Mary Margaret laughed and switched her long, thick braid of black hair from one shoulder to the other.
"No fear of my being lonesome, Mother Campbell. I'll be just as careful as can be and there are so many things to be done that I'll be as busy and happy as a bee all day long. Nellie and I will have just the nicest kind of a time. I won't get lonesome, but if I should feel just tempted to, I'll think, Father is on his way home. He will soon be here.' And that would drive the lonesomeness away before it dared to show its face. Don't you worry, Mother Campbell."
Mother Campbell smiled. She knew she could trust Mary Margaret—careful, steady, prudent little Mary Margaret. Little! Ah, that was just the trouble. Careful and steady and prudent as Mary Margaret might be, she was only twelve years old, after all, and there would not be another soul besides her and Nellie on the Little Dipper that whole day. Mrs. Campbell felt that she hardly dared to go away under such circumstances. And yet she must dare it. Oscar Bryan had sailed over from the mainland the evening before with word that her sister Nan—her only sister, who lived in Cartonville—was ill and about to undergo a serious operation. She must go to see her, and Uncle Martin was waiting with his boat to take her over to the mainland to catch the morning train for Cartonville.
If five-year-old Nellie had been quite well Mrs. Campbell would have taken both her and Mary Margaret and locked up the house. But Nellie had a very bad cold and was quite unfit to go sailing across the harbour on a raw, chilly November day. So there was nothing to do but leave Mary Margaret in charge, and Mary Margaret was quite pleased at the prospect.
"You know, Mother Campbell, I'm not afraid of anything except tramps. And no tramps ever come to the Dippers. You see what an advantage it is to live on an island! There, Uncle Martin is waving. Run along, little mother."
Mary Margaret watched the boat out of sight from the window and then betook herself to the doing of her tasks, singing blithely all the while. It was rather nice to be left in sole charge like this—it made you feel so important and grown-up. She would do everything very nicely and Mother would see when she came back what a good housekeeper her daughter was.

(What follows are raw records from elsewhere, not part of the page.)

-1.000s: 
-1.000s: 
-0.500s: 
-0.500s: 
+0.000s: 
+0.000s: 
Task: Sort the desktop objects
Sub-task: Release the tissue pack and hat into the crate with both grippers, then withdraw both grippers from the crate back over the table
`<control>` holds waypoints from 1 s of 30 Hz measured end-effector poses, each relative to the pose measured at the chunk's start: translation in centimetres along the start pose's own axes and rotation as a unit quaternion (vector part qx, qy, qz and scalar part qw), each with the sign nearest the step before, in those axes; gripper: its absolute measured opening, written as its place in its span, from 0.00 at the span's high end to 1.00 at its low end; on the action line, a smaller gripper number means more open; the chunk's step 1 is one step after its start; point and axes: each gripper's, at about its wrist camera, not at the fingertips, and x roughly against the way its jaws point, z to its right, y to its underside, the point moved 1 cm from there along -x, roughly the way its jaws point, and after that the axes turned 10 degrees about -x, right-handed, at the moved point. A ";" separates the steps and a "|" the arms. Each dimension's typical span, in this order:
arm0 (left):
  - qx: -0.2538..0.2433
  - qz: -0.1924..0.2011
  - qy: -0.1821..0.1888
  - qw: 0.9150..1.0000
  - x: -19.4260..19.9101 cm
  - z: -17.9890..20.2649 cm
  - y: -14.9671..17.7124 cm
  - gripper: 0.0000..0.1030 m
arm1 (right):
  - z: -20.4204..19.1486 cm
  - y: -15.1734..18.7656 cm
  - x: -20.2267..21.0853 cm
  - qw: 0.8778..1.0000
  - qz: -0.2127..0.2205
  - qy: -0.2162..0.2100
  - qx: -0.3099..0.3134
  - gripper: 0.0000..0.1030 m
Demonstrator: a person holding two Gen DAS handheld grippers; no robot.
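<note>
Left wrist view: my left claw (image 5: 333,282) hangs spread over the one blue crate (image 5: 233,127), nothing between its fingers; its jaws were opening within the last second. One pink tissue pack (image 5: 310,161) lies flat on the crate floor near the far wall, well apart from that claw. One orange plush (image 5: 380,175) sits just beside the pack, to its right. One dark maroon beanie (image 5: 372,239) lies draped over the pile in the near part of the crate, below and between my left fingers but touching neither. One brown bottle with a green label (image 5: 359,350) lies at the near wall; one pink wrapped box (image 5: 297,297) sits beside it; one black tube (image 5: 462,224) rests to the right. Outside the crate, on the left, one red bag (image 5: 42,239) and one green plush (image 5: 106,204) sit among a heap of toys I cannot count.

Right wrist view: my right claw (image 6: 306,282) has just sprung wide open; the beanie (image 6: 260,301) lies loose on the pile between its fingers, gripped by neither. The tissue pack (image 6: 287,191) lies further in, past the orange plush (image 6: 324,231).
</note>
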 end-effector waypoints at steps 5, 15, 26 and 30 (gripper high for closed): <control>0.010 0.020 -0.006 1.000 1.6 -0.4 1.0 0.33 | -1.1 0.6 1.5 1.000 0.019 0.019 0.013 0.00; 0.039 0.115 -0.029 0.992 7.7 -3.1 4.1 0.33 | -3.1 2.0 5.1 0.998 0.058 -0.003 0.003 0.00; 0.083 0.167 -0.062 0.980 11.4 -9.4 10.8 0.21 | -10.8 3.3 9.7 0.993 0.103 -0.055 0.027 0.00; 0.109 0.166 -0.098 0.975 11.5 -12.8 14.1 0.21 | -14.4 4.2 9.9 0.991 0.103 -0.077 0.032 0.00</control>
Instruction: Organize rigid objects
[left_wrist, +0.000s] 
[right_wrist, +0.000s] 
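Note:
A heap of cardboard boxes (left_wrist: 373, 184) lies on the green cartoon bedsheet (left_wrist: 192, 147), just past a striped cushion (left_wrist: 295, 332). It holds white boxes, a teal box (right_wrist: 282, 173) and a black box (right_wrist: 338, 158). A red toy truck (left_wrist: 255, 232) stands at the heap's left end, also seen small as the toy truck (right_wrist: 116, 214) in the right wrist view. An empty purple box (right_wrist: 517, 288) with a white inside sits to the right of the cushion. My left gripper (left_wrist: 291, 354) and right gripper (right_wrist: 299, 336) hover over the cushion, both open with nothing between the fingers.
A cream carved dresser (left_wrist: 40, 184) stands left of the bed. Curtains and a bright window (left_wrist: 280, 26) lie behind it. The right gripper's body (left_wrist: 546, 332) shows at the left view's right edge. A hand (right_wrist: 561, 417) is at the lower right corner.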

Mary Margaret and Nellie and Mrs. Campbell had been living on the Little Dipper ever since the preceding April. Before that they had always lived in their own cosy home at the Harbour Head. But in April Captain Campbell had sailed in the Two Sisters for a long voyage and, before he went, Mrs. Campbell's brother, Martin Clowe, had come to them with a proposition. He ran a lobster cannery on the Little Dipper, and he wanted his sister to go and keep house for him while her husband was away. After some discussion it was so arranged, and Mrs. Campbell and her two girls moved to the Little Dipper. It was not a lonesome place then, for the lobstermen and their families lived on it, and boats were constantly sailing to and fro between it and the mainland. Mary Margaret enjoyed her summer greatly; she bathed and sailed and roamed over the rocks, and on fine days her Uncle George, who kept the lighthouse on the Big Dipper, and lived there all alone, often came over and took her across to the Big Dipper. Mary Margaret thought the lighthouse was a wonderful place. Uncle George taught her how to light the lamps and manage the light.
When the lobster season dosed, the men took up codfishing and carried this on till October, when they all moved back to the mainland. But Uncle Martin was building a house for himself at Harbour Head and did not wish to move until the ice formed over the bay because it would then be so much easier to transport his goods and chattels; so the Campbells stayed with him until the Captain should return.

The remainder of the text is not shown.